• **What the task requires**
Across the listing below, state how many lines hold the string "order"; write nothing but that number.

BEGIN Data shown

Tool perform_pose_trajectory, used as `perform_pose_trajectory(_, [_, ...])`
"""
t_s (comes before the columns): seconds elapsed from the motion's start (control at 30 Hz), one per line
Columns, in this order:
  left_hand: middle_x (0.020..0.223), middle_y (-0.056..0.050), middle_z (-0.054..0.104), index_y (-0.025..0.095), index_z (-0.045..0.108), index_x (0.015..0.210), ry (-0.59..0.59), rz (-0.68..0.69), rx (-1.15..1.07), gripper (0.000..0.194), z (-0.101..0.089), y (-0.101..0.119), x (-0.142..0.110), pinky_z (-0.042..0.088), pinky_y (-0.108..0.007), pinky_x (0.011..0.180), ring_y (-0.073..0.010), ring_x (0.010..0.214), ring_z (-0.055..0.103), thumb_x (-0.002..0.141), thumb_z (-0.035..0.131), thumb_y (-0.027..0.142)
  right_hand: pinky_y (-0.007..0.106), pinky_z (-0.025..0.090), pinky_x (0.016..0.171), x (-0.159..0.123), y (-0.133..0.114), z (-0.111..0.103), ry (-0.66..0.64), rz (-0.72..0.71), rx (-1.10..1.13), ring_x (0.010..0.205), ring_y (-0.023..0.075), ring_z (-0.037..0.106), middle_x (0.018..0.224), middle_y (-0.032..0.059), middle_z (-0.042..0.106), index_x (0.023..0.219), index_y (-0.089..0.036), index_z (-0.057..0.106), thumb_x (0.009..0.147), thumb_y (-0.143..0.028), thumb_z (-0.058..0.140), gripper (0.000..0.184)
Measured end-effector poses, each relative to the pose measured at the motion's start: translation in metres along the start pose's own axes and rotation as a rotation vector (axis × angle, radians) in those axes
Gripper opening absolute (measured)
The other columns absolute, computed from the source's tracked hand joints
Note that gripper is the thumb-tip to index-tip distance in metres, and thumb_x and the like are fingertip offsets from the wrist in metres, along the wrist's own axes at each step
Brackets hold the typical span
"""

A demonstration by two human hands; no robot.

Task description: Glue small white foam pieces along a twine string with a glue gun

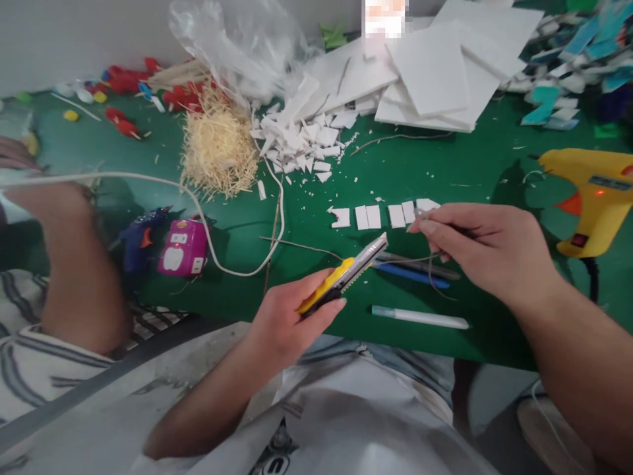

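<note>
My left hand [291, 316] is closed around a yellow utility knife [326, 287], its blade pointing up and to the right. To the right, the fingers of my right hand [484, 247] are pinched together at the end of a row of small white foam pieces [367, 217]. Whatever lies between those fingertips is too small to make out. A thin grey cord [316, 248] runs across the table towards my right hand. Below the hands lie a blue pen [413, 274] and a white pen with a pale green end [420, 317].
A yellow glue gun [588, 191] stands at the right. White foam sheets [430, 72], foam scraps [301, 138] and a straw-like bundle [217, 148] lie behind. At left are a pink power adapter [184, 247], a blue glue gun [136, 241], a white cable [242, 272] and another person's arm [74, 257].
</note>
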State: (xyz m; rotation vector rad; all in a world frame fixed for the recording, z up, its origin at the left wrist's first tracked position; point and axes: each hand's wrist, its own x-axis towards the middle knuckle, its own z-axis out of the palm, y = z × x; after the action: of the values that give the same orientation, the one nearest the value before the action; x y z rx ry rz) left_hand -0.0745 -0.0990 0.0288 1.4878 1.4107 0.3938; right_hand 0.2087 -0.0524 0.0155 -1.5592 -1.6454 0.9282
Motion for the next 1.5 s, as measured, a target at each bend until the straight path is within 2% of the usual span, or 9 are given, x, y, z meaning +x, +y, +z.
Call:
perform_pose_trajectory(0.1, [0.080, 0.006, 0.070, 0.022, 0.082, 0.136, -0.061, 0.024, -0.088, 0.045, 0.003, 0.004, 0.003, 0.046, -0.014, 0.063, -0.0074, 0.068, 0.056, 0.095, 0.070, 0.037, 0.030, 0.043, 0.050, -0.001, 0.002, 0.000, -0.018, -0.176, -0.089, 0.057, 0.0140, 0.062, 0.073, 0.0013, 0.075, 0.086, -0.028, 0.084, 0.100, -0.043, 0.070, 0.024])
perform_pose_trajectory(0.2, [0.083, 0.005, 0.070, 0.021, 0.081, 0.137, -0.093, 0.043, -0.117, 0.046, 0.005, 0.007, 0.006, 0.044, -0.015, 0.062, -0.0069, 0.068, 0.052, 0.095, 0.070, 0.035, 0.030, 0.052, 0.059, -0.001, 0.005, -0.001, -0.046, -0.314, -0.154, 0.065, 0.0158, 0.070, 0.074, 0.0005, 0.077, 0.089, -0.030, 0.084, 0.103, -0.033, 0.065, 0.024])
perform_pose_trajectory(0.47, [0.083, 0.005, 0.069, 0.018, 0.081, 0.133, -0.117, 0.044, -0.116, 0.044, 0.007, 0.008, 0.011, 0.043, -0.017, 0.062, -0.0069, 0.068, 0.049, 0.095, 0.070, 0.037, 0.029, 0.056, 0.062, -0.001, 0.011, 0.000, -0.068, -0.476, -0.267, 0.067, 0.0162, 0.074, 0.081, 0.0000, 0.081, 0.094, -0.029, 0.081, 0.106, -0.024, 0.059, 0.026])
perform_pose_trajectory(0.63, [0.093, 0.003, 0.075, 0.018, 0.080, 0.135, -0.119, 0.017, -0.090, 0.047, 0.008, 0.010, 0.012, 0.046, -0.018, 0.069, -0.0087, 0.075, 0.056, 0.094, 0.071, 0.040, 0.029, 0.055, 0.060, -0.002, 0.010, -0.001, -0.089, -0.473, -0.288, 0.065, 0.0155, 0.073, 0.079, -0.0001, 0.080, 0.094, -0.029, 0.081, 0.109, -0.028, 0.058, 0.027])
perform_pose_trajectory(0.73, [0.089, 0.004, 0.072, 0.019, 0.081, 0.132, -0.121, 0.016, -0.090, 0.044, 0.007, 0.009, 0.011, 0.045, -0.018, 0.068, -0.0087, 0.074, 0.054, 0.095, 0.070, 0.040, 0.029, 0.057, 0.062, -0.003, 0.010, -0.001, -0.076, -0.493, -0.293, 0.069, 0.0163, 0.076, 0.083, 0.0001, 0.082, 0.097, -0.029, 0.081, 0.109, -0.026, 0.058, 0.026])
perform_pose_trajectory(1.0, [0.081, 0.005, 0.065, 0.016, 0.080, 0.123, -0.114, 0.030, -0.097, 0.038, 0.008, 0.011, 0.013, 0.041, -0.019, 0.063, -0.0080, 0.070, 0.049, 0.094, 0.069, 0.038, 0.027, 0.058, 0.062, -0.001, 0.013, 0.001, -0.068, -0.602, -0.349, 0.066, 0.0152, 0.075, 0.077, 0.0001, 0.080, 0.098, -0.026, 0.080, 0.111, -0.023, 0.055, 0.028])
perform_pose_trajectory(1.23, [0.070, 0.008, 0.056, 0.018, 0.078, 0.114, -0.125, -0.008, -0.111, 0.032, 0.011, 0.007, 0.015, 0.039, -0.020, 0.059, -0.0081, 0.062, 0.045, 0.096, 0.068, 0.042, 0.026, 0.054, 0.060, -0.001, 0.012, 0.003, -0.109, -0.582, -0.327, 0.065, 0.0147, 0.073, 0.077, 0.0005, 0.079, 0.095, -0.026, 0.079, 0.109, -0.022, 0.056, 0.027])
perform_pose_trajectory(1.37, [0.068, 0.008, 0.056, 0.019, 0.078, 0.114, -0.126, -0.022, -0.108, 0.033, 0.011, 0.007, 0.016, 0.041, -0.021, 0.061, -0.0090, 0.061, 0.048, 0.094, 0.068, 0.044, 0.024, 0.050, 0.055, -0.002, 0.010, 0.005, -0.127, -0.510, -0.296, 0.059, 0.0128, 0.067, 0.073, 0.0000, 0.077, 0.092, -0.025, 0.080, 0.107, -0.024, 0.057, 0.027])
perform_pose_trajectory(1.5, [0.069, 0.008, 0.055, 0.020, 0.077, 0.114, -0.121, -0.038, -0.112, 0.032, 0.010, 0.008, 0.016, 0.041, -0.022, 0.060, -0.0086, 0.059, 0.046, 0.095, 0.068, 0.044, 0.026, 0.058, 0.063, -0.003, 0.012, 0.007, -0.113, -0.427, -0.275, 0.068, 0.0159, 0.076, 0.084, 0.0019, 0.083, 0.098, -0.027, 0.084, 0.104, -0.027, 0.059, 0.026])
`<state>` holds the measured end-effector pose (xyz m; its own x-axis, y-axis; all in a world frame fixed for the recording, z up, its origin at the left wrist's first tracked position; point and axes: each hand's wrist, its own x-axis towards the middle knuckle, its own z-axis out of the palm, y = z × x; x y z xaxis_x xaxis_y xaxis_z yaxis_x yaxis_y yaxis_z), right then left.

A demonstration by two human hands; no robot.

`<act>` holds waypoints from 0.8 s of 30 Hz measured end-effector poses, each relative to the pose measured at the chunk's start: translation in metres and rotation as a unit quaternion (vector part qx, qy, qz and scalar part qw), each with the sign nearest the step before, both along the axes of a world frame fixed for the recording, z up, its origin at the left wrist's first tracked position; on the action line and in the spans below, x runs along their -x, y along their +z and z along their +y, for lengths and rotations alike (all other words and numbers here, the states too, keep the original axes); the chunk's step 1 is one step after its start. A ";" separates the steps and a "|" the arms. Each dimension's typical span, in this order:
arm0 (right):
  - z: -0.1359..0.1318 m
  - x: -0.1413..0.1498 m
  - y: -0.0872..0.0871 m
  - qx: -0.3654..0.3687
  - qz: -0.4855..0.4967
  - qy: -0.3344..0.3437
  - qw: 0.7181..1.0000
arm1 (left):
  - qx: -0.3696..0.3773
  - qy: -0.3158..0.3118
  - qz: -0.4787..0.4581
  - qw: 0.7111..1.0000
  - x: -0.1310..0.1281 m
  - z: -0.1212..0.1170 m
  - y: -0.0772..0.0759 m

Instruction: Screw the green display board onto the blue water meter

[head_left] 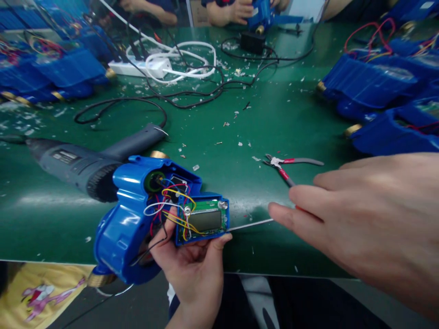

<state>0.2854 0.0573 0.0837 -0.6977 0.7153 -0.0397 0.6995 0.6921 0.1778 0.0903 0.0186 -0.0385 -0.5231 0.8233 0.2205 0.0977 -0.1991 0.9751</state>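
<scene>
My left hand is closed around the lower edge of a small blue display box, with its green circuit board and grey LCD facing up. Yellow, red, white and black wires run from the board into an open blue meter housing with brass fittings, which sits at the table's front edge. In my right hand is a screwdriver; its thin shaft reaches left to the lower right corner of the display box. Its handle is mostly hidden by my fingers. I cannot tell whether the tip touches a screw.
Behind the housing lies a grey heat gun. Red-handled cutters rest near my right hand. A white power strip and looped cables lie further back. More blue housings stand on both sides. Across the table, a person's hand holds another one.
</scene>
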 end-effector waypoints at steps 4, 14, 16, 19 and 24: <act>0.007 -0.010 -0.012 -0.023 0.003 0.108 0.994 | -0.035 0.007 -0.015 0.999 -0.001 0.004 0.000; -0.009 -0.018 -0.035 -0.011 0.079 0.071 0.994 | -0.024 0.010 -0.056 0.998 -0.005 0.005 0.005; -0.009 -0.018 -0.035 0.001 0.089 0.078 0.993 | -0.023 0.019 -0.056 0.998 -0.004 0.004 0.004; -0.009 -0.019 -0.037 0.014 0.099 0.085 0.991 | -0.013 0.008 -0.050 0.999 -0.002 0.002 0.001; -0.014 -0.025 -0.043 0.028 0.126 0.041 0.991 | -0.017 0.016 -0.054 0.998 -0.004 0.002 0.002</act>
<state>0.3104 0.0433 0.0403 -0.7458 0.6580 0.1041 0.6584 0.7518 -0.0352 0.0938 0.0207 -0.0369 -0.5708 0.7990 0.1892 -0.0007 -0.2308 0.9730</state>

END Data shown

• **Solved exercise**
2